A proposed Florida bill will make the selling of E-Cigarettes to minors  a crime.

The Florida Senate Regulated Industries Committee unanimously approved Bill 224 Thursday.  The bill adds nicotine dispensing devices, such as e-cigarettes, to the state's prohibition of the sale of tobacco products to minors. If you are looking for a good E-Cigarette check out these reviews.

The bill would also make it illegal for minors to possess e-cigarettes and products.

Electronic Cigarettes are seen by some as a safer alternative to smoking cigarettes.  The slim, metal devices require cartridges which vaporizes nicotine for  consumers to inhale.  The nicotine smoke is often enhanced with flavors such as  cotton candy or bubblegum.

The proposed legislation, which includes two companion House bills, will classify e-cigarettes as an alternative nicotine product or nicotine dispensing device, and it will suggest methods to prevent minors from getting e-cigarettes.

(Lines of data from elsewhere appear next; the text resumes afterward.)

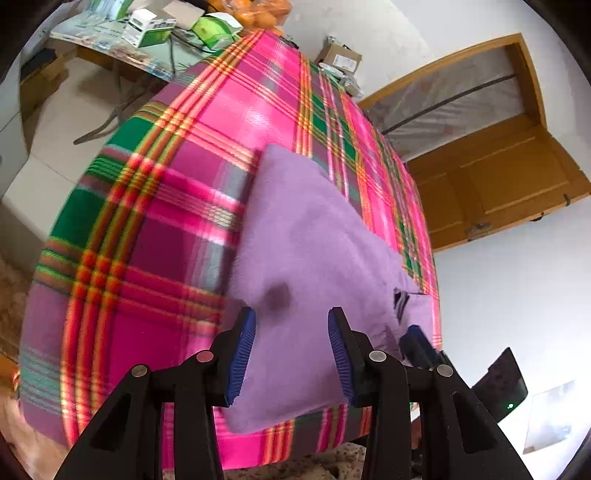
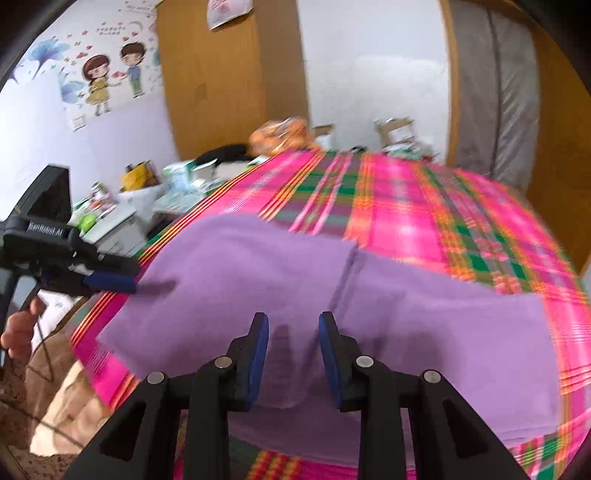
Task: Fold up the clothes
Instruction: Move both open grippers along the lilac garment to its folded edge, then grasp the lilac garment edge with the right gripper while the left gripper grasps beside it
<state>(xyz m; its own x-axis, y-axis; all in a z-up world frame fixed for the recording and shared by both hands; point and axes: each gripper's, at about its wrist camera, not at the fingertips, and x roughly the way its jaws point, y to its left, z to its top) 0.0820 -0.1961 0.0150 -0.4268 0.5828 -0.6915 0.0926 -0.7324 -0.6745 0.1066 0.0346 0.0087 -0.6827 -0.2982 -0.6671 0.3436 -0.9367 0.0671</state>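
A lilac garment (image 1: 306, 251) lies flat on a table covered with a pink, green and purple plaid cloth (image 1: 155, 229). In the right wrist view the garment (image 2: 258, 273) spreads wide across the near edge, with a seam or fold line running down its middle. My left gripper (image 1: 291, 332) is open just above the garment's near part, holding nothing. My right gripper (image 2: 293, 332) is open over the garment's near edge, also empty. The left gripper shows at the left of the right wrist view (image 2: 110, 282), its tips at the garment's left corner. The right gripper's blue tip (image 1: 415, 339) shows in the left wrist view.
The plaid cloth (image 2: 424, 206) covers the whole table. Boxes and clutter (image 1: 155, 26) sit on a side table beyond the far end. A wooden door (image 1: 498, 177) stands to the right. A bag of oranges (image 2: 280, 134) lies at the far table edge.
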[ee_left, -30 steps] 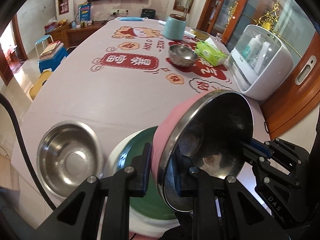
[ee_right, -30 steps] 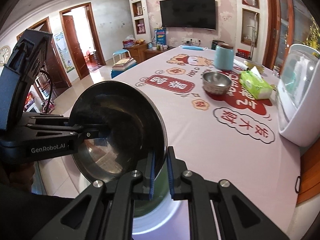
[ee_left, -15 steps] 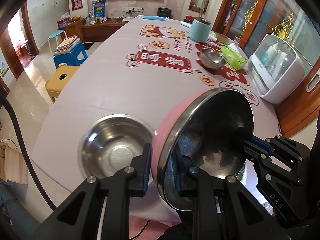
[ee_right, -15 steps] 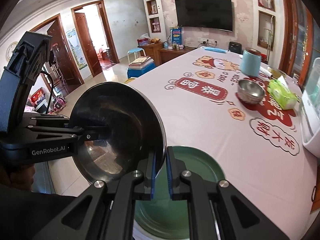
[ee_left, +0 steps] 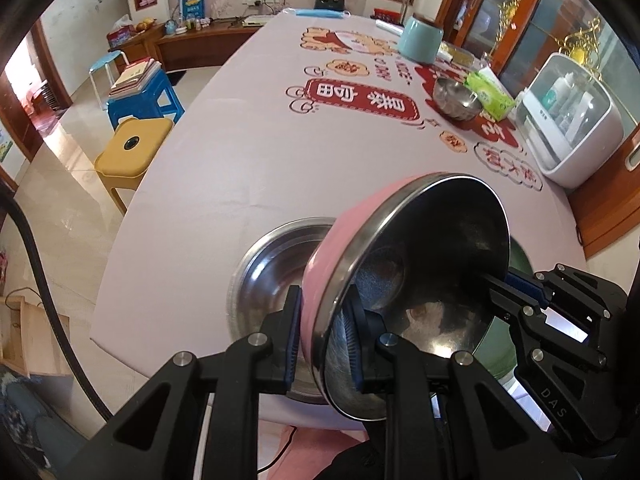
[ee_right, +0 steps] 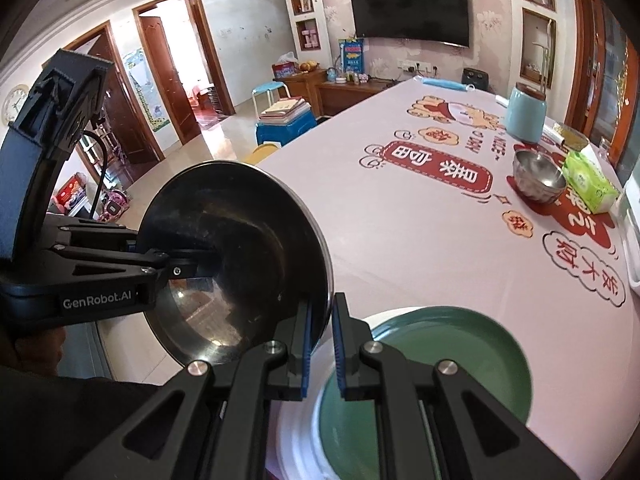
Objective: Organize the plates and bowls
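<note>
Both grippers are clamped on the same pink bowl (ee_left: 404, 280): the left gripper (ee_left: 322, 344) pinches its near rim, one blue pad on the pink outside and one on the steel inside, while the right gripper (ee_right: 320, 344) bites the opposite rim. The bowl hangs tilted between them, mouth turned toward the right, clear of the table (ee_left: 248, 168).

Over the last second the pair has swung leftward along the near edge. The green plate (ee_right: 440, 368), resting on a white plate (ee_right: 296, 420) at that edge, was directly under the bowl; now it lies off to the right, and the big steel bowl (ee_left: 272, 276) sits beneath the left fingers. My guess is the pink bowl is meant to nest into the steel one (bowls with bowls, plates with plates), and it looks roughly lined up, though it would need levelling first.

Further out, a small steel bowl (ee_left: 458, 100) stands well apart toward the far right edge, beside a green tissue pack (ee_left: 490, 94), a teal canister (ee_left: 422, 40) and a white cabinet (ee_left: 568, 128). Nothing lies between the held bowl and the steel one. The steel bowl sits close to the table's near edge, so a hard push could nudge it off.
</note>
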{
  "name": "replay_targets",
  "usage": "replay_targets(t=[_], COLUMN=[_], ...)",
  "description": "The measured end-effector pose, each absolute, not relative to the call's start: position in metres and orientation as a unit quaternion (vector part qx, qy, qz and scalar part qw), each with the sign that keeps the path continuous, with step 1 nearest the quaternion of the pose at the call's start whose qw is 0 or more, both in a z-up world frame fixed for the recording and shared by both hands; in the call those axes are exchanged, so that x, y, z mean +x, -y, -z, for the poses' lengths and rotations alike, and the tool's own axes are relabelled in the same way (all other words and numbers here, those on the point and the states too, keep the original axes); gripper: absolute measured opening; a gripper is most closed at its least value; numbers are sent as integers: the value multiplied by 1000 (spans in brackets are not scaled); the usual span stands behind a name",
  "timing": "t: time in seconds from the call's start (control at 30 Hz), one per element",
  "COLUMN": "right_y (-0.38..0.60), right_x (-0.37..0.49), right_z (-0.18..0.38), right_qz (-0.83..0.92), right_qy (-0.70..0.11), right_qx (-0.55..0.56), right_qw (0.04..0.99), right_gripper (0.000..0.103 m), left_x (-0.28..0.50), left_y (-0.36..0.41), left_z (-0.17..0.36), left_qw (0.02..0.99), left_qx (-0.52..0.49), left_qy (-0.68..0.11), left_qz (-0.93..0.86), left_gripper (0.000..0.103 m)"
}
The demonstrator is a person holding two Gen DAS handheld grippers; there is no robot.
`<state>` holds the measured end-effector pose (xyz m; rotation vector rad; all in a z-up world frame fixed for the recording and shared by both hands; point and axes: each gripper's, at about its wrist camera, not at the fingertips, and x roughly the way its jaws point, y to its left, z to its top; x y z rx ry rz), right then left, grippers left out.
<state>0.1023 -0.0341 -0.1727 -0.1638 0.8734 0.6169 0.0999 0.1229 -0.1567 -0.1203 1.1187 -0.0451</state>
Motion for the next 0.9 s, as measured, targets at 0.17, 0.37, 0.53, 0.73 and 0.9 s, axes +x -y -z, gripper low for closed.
replay_targets(t=[0.17,0.37,0.53,0.73,0.9], right_y=[22,6,-1,-2,8], right_x=[100,101,101,99,97], right_z=[179,192,188,184,177], right_qz=[-279,-258,-248,-229,-204], right_qy=[-422,-438,-425,-422,-415], right_qx=[-65,-60,-49,-48,-45], right_qw=[860,859,869,876,886], right_gripper=[9,12,14,14,14], left_x=[113,125,132,139,143], left_y=[-136,-149,-156,-160,-158], left_z=[174,187,188,180,168], left_qw=[827,814,817,826,838], left_qx=[-33,-19,-4,-8,-13], left_qy=[-560,-577,-572,-556,-535], left_qz=[34,57,72,87,106], left_gripper=[19,19,19,19,22])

Dr. Barry Hummel is communications director at the Tobacco Prevention Network of Florida. He said the state’s push for the classification of e-cigarettes as an alternative is an unnecessary new category that deepens the complexities of the issues with regulation and classification of e-cigarettes.

The urgency to define e-cigarettes at the state level continues as the federal Food and Drug Administration is figuring out its own regulations and definition.

In 2009, the FDA released a limited study that examined two of the estimated 200 e-cigarette companies in the United States. The FDA’s Division of Pharmaceutical Analysis investigated components from a small sample of cartridges from the two brands.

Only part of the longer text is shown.